Все эти диковинные звуки — язык степных голосов — объясняет мне отец. Я слушаю его почти с благоговейным вниманием.
Наконец мы взбираемся на пологий скат балки. Солнце уже коснулось четкого синего горизонта. Вокруг ровной неподвижной стеной стоят хлеба. Хутор остался далеко позади, его не видно. Мы с отцом в степи совсем одни. Надвигаются сумерки, и на душе становится немного жутко: ведь степь такая необозримая и полна неизведанных тайн.
Мы сходим с дороги и останавливаемся у межи. Отец прислушивается. Я тоже слышу знакомое, несущееся со всех сторон перепелиное «пить-пильвить!»
Отец озирается, ища наиболее удобное место, чтобы разостлать сеть, и быстро находит такое место. Он достает из мешка свернутую жгутом сеть, подвешивает к шее все три висящие на шнурке байки и, сунув мне в руки конец сети, командует вполголоса: «Бери! Держи!»

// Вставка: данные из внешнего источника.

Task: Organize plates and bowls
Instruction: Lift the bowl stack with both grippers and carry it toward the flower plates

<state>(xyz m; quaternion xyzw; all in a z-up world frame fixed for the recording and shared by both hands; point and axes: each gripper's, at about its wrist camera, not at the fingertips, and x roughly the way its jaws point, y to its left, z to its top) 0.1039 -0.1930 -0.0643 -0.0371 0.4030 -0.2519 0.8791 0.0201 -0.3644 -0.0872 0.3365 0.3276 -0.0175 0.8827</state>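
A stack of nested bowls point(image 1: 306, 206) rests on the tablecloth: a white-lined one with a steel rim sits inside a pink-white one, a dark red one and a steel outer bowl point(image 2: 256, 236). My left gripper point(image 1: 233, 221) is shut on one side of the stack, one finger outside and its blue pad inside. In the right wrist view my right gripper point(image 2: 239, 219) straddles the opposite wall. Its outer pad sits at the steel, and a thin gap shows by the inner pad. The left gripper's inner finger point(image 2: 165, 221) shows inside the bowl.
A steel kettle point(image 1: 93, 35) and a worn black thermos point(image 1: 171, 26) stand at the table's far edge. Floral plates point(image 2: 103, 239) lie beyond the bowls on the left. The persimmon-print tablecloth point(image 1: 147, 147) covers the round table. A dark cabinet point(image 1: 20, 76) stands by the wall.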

Еще не окрепшими детскими руками я держу сеть, отец тянет ее по хлебу, потом машет мне рукой: «Тяни вправо!» Я оказываюсь понятливым помощником и тащу другой конец сети в ту сторону, в какую машет мне отец. Пшеница закрывает меня чуть ли не с головой, щекочет лицо зелеными усиками, бьет по глазам. А солнце уже скрылось, и по полю стелются синие сумерки. Перепела кричат все громче и чаще. Но вот сеть расстелена, отец и я лежим под нею в хлебу, на теплой сухой земле. Над головой розово светится вечернее небо, внизу — таинственный сумрак, а мне и весело, и жутко, и любопытно.
«Трюк-трюк! Трюк-трюк!» — зовет в байку отец. Ему хором откликаются перепела: «Пить-пильвить. Ва-вва! Ва-вва!» Крики все ближе и громче. Одни — четкие, сильные, другие — послабее, посуетливее, почаще. Потом отец научил меня отличать хороших перепелов от плохих. Хороший, голосистый перепел кричит звонко и четко, словно отбивает удары, и так, что в ушах звенит и эхо разносится по степи: «Боть-боть-боть! Ва-а-вва! Боть-боть-боть!» Безголосый, слабый — частит, заикается: «Пить-пить-пить!» Он и доверчивее и глупее — в любовном экстазе не медлит и сразу, перелетев некоторое расстояние, камнем валится в сетку. Сильный же, певун-красавец, более чуток и осторожен: он долго ходит вокруг сетки, не всегда отзывается на трюканье байки, прислушиваясь к ней, точно подозревает подвох, и часто, видимо, почуяв запах человека и фальшивую ноту в призыве мнимой перепелки, уходит и уж больше не откликается на зов.